* [Exercise] Will you return, word for word, only the lines from the top of the data below down to and including the one with "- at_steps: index"?

* [Information supplied]
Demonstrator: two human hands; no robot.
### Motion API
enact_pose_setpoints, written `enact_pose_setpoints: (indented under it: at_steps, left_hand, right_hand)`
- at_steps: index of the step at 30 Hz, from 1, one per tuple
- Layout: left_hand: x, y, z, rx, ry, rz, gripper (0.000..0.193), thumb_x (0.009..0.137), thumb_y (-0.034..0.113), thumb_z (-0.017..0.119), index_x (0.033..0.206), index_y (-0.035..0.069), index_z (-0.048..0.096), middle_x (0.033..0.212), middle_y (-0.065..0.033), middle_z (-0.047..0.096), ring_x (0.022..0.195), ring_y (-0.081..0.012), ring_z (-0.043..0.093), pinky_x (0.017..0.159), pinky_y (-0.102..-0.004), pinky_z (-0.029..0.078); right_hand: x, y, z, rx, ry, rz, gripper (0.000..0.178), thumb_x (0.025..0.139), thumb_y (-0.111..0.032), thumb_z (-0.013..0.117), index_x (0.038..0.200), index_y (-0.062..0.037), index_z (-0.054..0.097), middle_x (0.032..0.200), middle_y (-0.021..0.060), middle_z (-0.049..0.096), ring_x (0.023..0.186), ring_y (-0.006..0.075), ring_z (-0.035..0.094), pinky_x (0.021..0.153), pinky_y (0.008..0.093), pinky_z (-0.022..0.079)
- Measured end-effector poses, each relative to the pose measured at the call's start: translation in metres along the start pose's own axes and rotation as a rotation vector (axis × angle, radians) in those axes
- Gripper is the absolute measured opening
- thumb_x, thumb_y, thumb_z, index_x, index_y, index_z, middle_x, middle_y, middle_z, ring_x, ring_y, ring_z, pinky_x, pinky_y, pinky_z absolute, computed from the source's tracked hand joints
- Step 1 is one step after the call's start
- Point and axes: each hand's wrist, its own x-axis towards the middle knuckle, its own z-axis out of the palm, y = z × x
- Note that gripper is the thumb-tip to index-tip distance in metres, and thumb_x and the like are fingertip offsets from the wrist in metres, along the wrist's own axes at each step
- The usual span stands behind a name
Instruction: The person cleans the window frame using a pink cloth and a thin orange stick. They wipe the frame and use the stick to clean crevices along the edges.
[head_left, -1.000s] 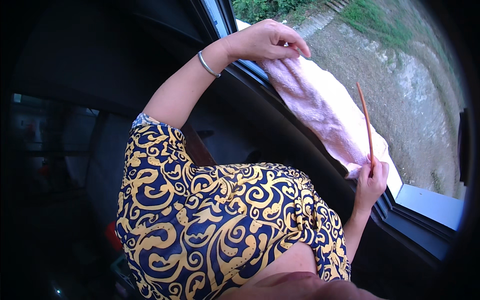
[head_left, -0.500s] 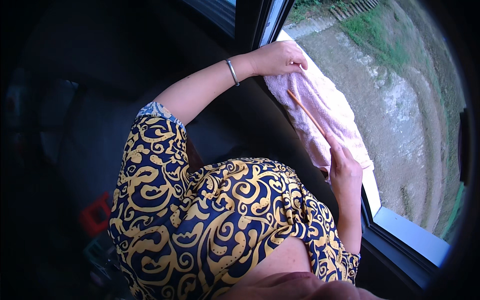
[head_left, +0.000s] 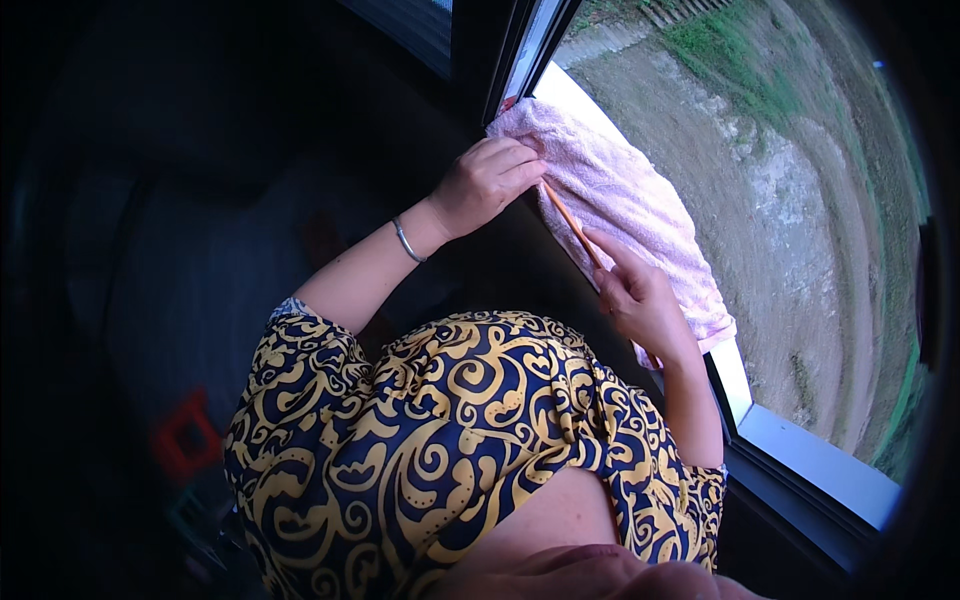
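Observation:
A pink terry towel (head_left: pixel 640 215) lies spread along the window sill. Over its near edge, a thin orange-brown wooden stick (head_left: pixel 568 217) slants between my two hands. My right hand (head_left: pixel 640 300) grips the stick's lower part between thumb and fingers, above the towel's lower half. At the stick's upper tip, my left hand (head_left: pixel 490 185) has its fingers pinched together, beside the towel's left edge. Those fingers partly hide the tip. A silver bangle (head_left: pixel 408 240) circles my left wrist.
The white sill (head_left: pixel 737 385) shows below the towel, next to the dark window frame (head_left: pixel 790 490). Outside, well below, is bare ground with grass (head_left: pixel 745 75). A red object (head_left: pixel 187 430) stands in the dark at lower left.
My left hand has left the towel's upper end and come down to the stick's tip. My right hand and the stick have shifted up and to the left.

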Motion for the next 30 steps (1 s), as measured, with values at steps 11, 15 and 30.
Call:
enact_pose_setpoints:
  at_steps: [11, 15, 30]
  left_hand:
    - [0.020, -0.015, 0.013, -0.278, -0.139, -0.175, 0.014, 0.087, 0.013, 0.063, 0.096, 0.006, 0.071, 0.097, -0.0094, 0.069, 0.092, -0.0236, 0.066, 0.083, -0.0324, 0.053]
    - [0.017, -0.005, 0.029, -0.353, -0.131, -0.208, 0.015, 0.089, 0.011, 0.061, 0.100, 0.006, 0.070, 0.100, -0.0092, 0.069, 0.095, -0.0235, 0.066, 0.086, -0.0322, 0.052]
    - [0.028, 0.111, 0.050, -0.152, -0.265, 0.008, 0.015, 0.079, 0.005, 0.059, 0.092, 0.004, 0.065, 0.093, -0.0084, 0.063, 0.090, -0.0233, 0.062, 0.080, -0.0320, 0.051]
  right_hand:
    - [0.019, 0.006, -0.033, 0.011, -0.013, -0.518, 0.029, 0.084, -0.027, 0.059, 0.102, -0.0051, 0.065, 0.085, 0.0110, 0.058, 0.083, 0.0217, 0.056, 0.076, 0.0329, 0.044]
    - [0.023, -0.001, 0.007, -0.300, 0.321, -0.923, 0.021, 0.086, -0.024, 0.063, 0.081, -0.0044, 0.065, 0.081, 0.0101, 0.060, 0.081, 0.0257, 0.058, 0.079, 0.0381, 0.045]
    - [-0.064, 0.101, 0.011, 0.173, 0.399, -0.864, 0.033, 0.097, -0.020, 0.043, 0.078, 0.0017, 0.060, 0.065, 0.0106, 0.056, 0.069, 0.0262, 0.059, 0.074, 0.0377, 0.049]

* [Solution to the exercise]
Demonstrator: two human hands; no robot.
### Motion API
enact_pose_setpoints, written `enact_pose_setpoints: (indented under it: at_steps, left_hand, right_hand)`
- at_steps: index of the step at 30 Hz, from 1, one per tuple

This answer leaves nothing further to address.